Am 26. Februar wird ADDC gegründet

Logo ADDC.
Die neue Arbeitsgemeinschaft zu Behinderung und Entwicklung (Australian Disability and Development Consortium (ADDC)) wird am 26. Februar im Parlament in Canberra ins Leben gerufen. Das ADDC ist ein nationales Netzwerk, das Aufmerksamkeit, Fachwissen und Aktionen zum Thema Behinderung in Entwicklungsländern bündeln und eine nationale Plattform für die anwaltschaftliche Arbeit im Bereich Behinderung schaffen wird. Ein Mitarbeiter von CBM Australien, Paul Deany, ist zugleich Koordinator von ADDC.

Ziel von ADDC ist es, die Rechte und die Einbeziehung von Menschen mit Behinderungen in die Entwicklungszusammenarbeit zu fördern und dafür einzutreten, dass das Thema Behinderung in allen Entwicklungsprogrammen und Politiken in Australien berücksichtigt wird.

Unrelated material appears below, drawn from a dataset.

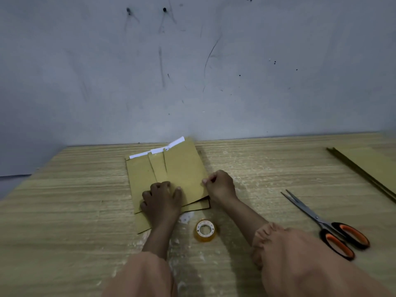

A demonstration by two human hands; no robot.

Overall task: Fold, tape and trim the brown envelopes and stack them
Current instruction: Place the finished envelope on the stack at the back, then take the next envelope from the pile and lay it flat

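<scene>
Envelopes (184,168) under both hands bear no readable writing.

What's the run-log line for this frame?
left hand: pressing envelopes | right hand: pinching envelope edge | tape, scissors: idle

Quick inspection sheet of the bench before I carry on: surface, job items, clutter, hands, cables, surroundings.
Surface: wooden table, pale smears near the front.
Job's things: envelopes fanned at centre, white strips at their far edge; tape roll in front of them; scissors closed, at right; more brown sheets far right.
Clutter: nothing seen.
Hands: left hand presses on the envelopes; right hand pinches the top one's right edge.
Cables: nothing seen.
Surroundings: scuffed grey wall behind.
</scene>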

Nach dem offiziellen Start von ADDC findet ein Gründungstreffen der ADDC Kerngruppe und der Mitgliederschaft statt, um einen Aktionsplan für das erste Jahr zu entwickeln. ADDC wird dazu beitragen nationale Aktivitäten in den Bereichen Anwaltschaft, Informationsaustausch, Good Practice-Beispiele und Netzwerk-Aktivitäten.

Bislang umfasst das ADDC neben CBM Australien, weitere nationale Nichtregierungsorganisationen, darunter World Vision und Caritas Australien, sowie Behindertenorganisationen, den australischen Rat für Internationale Entwicklung und Universitäten.